Looking at the expression you see right away that most of this is the operator.. The calls have the form:
(operator operands ...)
Thus you know the operator is this:
((lambda (f)
((lambda (g)
(lambda (h)
(f (g (h 4)))))
double))
square)
and the sole operand is this:
inc
When looking at the operator you see again open parentheses and that means it also is a call. The new operator is binds f to square and does a new call binding g to double and since the last lambda does not have parentheses around it the return is a function/closure/procedure as expected.

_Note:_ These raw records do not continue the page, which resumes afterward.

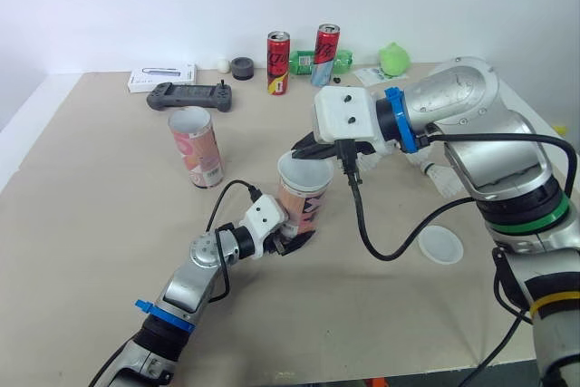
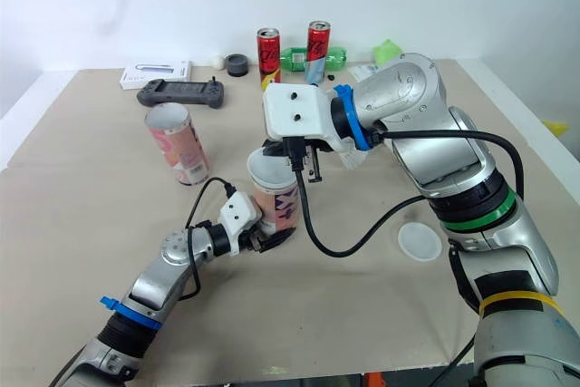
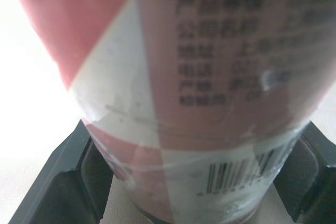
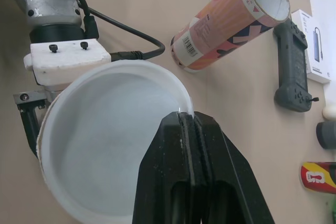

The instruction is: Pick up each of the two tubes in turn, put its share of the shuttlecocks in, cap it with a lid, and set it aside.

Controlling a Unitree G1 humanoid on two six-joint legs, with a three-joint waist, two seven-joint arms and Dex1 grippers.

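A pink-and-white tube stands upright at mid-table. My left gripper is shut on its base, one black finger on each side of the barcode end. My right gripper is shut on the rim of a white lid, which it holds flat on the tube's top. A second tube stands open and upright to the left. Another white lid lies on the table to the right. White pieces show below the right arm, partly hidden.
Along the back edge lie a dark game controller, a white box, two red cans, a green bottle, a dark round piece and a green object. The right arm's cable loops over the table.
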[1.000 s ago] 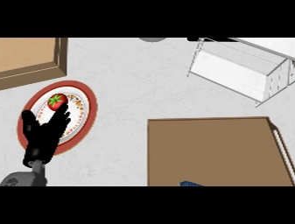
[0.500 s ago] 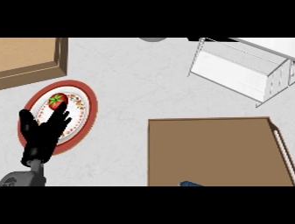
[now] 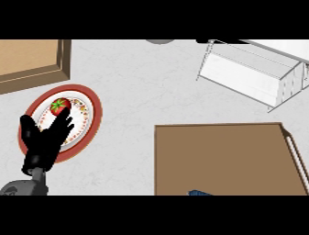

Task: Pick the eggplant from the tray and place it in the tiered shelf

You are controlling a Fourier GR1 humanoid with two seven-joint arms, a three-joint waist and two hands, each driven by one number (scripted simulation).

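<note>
Sitting on plate, red fruit

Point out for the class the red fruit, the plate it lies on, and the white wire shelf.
red fruit (image 3: 60, 107), head view, on its red body below the green top.
plate (image 3: 96, 117), head view, on the red rim at its right side.
white wire shelf (image 3: 250, 77), head view, on its white panel.

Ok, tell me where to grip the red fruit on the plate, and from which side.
Pinch the red fruit across its round body, coming down from the near side: it lies exposed on the plate, and the open left hand hovers there.
</note>
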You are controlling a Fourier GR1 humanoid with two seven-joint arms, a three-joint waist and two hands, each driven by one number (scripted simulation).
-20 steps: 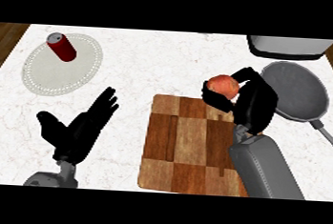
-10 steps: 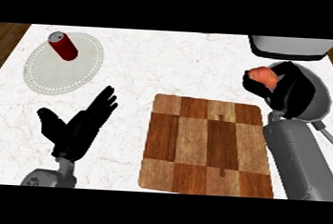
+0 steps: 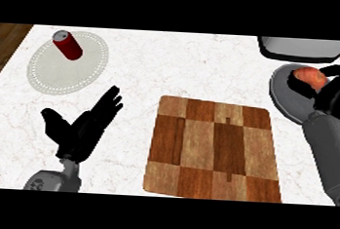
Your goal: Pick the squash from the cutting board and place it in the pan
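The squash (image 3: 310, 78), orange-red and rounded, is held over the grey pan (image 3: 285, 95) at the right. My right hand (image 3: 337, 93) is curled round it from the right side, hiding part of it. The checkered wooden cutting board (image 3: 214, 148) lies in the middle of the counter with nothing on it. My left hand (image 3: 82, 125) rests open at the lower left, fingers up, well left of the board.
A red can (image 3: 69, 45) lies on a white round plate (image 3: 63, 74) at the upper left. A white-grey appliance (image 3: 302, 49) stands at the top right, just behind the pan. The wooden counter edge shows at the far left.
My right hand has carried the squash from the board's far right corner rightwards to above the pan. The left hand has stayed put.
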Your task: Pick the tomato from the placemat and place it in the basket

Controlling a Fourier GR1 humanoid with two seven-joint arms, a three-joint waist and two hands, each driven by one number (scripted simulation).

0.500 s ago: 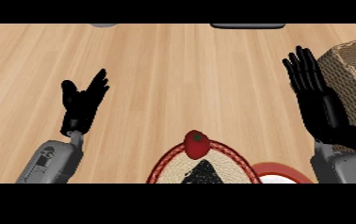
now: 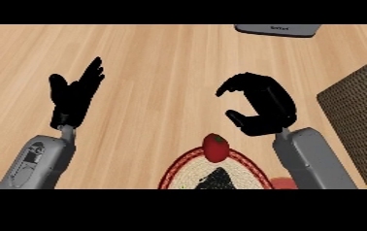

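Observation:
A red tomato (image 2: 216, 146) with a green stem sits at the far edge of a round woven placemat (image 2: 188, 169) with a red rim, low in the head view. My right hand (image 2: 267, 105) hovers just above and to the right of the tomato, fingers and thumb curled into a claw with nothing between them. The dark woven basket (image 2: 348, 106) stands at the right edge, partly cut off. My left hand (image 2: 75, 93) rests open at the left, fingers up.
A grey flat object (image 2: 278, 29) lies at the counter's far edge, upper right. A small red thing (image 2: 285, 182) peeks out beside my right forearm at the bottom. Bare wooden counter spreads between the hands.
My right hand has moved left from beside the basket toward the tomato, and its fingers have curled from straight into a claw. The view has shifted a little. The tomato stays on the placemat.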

So we can replace the bindings without changing it's meaning and in this case you get:
(lambda (h)
(square (double (h 4))))
Now lets do the top (operator operand) again:
((lambda (h)
(square (double (h 4))))
inc)
Here you see h gets bound to inc. If we substitute that we can replace the whole thing with the procedure body:
(square (double (inc 4))) ; ==> 100
When you see ((lambda ...) ...) you are looking at a anonymous procedure getting called right away. It's the same as (something ...) which also is a call but here the variable something shoudl get evaluated to a procedure. An extra parentheses around either of these like (((lambda .. or ((something ... should tell you that the function is expected to return a function that is then called. It's standard correct Scheme but not the most common so just learn to be aware of these since it requires some more seconds of attention. When writing code yourself considerer making this clear with bindings:
(let ((helper (something a b c))))
(helper d))
Rather than:
((something a b c) d)
Even though these look equally simple at time of writing even you will thank yourself when you look again after a long pause.